Los agricultores revelan el impacto del verano caluroso y seco.

Los agricultores de todo Gloucestershire han compartido cómo el clima cálido y seco está afectando a sus medios de subsistencia.

Ante la declaración de sequía en más de la mitad de Inglaterra , la BBC está centrando su atención en la agricultura como parte de su serie Farmwatch.

Los agricultores han manifestado que la falta de pasto durante la época de calor dificulta la alimentación del ganado, y los productores lecheros tienen que lidiar con vacas acaloradas e inquietas que producen menos leche.

Otros han señalado que, si bien el rendimiento de los cultivos ha disminuido, el aumento del precio del combustible y los fertilizantes es lo que más les está afectando.

La profesora Nicola Cannon, de la Real Universidad Agrícola (RAU) de Cirencester, declaró: «Gloucestershire y Wiltshire han sufrido varias olas de calor; hay quienes hablan de 38 o 39 días sin lluvia».

Según ella, el calor extremo ha reducido la producción de leche hasta en un 20%.

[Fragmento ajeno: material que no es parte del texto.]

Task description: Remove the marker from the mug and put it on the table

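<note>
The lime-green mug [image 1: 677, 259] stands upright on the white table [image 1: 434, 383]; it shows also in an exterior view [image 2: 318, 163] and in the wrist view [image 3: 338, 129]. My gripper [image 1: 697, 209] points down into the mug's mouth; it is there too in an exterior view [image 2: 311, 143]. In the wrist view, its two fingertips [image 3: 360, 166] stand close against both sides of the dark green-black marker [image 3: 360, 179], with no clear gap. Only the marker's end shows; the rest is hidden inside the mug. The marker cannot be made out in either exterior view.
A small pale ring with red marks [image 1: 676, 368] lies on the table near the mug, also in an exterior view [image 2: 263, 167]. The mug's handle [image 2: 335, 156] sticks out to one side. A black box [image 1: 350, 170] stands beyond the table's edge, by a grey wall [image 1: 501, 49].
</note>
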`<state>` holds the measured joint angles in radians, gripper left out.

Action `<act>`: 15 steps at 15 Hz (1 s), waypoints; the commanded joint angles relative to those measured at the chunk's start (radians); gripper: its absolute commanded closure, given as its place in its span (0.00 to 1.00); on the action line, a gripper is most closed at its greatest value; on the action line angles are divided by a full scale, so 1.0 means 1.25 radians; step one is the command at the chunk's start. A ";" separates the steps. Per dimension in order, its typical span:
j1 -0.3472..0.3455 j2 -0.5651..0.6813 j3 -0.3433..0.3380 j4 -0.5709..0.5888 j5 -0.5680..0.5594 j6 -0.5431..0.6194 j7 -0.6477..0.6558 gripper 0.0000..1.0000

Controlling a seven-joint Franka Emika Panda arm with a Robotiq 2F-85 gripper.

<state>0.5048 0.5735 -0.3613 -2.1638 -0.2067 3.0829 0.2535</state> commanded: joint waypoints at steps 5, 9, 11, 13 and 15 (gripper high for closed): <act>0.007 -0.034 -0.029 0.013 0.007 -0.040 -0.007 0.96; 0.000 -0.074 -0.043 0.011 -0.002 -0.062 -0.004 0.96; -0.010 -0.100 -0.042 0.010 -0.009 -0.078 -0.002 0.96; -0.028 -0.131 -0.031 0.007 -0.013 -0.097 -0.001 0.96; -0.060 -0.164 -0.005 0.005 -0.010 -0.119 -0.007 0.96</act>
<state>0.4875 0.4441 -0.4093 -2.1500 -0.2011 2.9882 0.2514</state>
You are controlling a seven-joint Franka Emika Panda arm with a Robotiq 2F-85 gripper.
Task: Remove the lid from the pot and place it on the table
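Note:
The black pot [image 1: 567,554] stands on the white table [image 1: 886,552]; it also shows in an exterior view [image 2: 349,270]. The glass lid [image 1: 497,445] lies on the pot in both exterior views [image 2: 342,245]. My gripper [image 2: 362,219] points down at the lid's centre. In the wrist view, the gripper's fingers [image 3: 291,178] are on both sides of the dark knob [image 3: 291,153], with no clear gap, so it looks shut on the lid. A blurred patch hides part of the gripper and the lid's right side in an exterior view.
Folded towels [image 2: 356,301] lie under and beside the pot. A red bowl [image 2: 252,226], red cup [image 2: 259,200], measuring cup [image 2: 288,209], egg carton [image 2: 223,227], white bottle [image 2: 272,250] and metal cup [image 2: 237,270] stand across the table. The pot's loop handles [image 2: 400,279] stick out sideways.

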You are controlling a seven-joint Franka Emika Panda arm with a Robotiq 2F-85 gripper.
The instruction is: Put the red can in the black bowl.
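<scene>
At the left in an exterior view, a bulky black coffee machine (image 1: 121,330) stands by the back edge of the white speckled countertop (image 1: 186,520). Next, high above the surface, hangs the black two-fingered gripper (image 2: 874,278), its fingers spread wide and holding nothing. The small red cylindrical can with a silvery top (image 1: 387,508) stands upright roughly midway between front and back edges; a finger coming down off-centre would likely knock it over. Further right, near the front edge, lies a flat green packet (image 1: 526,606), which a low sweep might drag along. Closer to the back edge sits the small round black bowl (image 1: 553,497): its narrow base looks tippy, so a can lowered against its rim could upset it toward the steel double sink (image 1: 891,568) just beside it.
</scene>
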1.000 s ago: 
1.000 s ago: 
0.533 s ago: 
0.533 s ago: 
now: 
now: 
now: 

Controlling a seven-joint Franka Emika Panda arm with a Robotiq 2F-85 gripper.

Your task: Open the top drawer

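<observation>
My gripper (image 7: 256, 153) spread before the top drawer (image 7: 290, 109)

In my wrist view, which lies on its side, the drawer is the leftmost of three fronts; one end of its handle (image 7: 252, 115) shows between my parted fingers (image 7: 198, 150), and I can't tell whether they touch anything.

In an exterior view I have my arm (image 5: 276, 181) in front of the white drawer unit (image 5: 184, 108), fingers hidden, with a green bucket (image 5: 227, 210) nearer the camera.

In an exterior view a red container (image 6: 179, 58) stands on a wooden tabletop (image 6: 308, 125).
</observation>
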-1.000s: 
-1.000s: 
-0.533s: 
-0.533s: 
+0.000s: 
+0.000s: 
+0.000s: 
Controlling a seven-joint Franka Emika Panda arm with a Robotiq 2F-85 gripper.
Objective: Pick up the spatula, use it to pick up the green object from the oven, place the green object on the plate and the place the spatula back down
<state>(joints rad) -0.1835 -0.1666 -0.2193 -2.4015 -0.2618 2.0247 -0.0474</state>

«Las vacas se estresan igual que los humanos cuando hace mucho calor, y como respuesta a ello, su producción de leche disminuye», explicó.

Nicola Cannon, una mujer con el pelo recogido y una blusa estampada blanca y azul, está de pie en un campo con árboles en el horizonte.
Nicola Cannon es profesora en la Real Universidad Agrícola de Cirencester.

Cannon afirmó que la sequía en los pastizales también está obligando a muchos agricultores a utilizar forraje de invierno antes de lo previsto.

«Los suelos están resecos y el pasto no se recupera después de cortarlo para heno y ensilaje», dijo.

Esto se produce después de que un agricultor del vecino condado de Somerset dijera que este verano había sido «la peor sequía en 50 años» , mientras que otro afirmó haber perdido la mitad de sus cultivos sembrados en julio.

Mientras tanto, los ganaderos lecheros de Wiltshire han estado instalando «duchas para vacas» y ventiladores gigantes para ayudar a sus animales a sobrellevar el calor, que parece no tener fin.

Abby Cook, una pastora de los Cotswolds, dijo: «Donde teníamos hierba, se ha quemado todo muy rápido, así que se está volviendo mucho más difícil porque nuestra hierba está desapareciendo muy, muy rápido».

Dijo que sus ovejas necesitan agua adicional mientras sus corderos aún están mamando, lo cual es más difícil durante un verano tan seco.

Aunque afirmó que la venta de su lana, que se utiliza para alfombras y aislamiento, ya no cubre el coste de esquilar a los animales.

«Si bien siempre habíamos esquilado a los animales por su bienestar, ahora esa es nuestra única razón», dijo.

Jack Harvey, un hombre de pelo corto y oscuro que viste una camisa polo azul claro, está de pie frente a una camioneta y una pared de fardos de heno.
El agricultor Jack Harvey dijo que es una época difícil para cultivar, pero este verano no ha sido tan malo como el año pasado.

El agricultor Jack Harvey, de la granja Rudgeway en Treddington, cerca de Tewkesbury, dijo que el tiempo había sido más favorable que el del año pasado.

«Al menos hemos tenido algunas gotas de lluvia durante la primavera, lo que ha permitido que los cultivos crezcan bien», dijo.

Sin embargo, afirmó que muchos agricultores de cultivos extensivos están «teniendo serias dificultades para pagar las facturas» debido al aumento de los precios del combustible, los fertilizantes y otros productos químicos que necesitan.

«El precio del trigo no ha subido al mismo ritmo, lo que ha reducido enormemente los márgenes de beneficio», afirmó.

Graham Nicholls, agricultor de patatas de Kingscote, Tetbury, también ha visto aspectos positivos del clima cálido, a pesar de depender de la naturaleza para regar sus cultivos en lugar de utilizar sistemas de riego.

«Los rendimientos disminuirán un poco, pero lo que descubriremos es que la papa es en realidad de mucha mejor calidad, porque si las papas se dejan en tierra húmeda y fría, algunas pueden pudrirse», dijo.

«Cuando hace mucho calor y está muy seco, no se pudre nada, y tampoco salen tantas partes verdes.»

Dijo que el calor extremo es motivo de preocupación, pero que las patatas acabarán adaptándose al cambio climático.

«Las técnicas de mejora genética de las plantas cambiarán, y se desarrollarán patatas que puedan soportar mejor este calor», afirmó.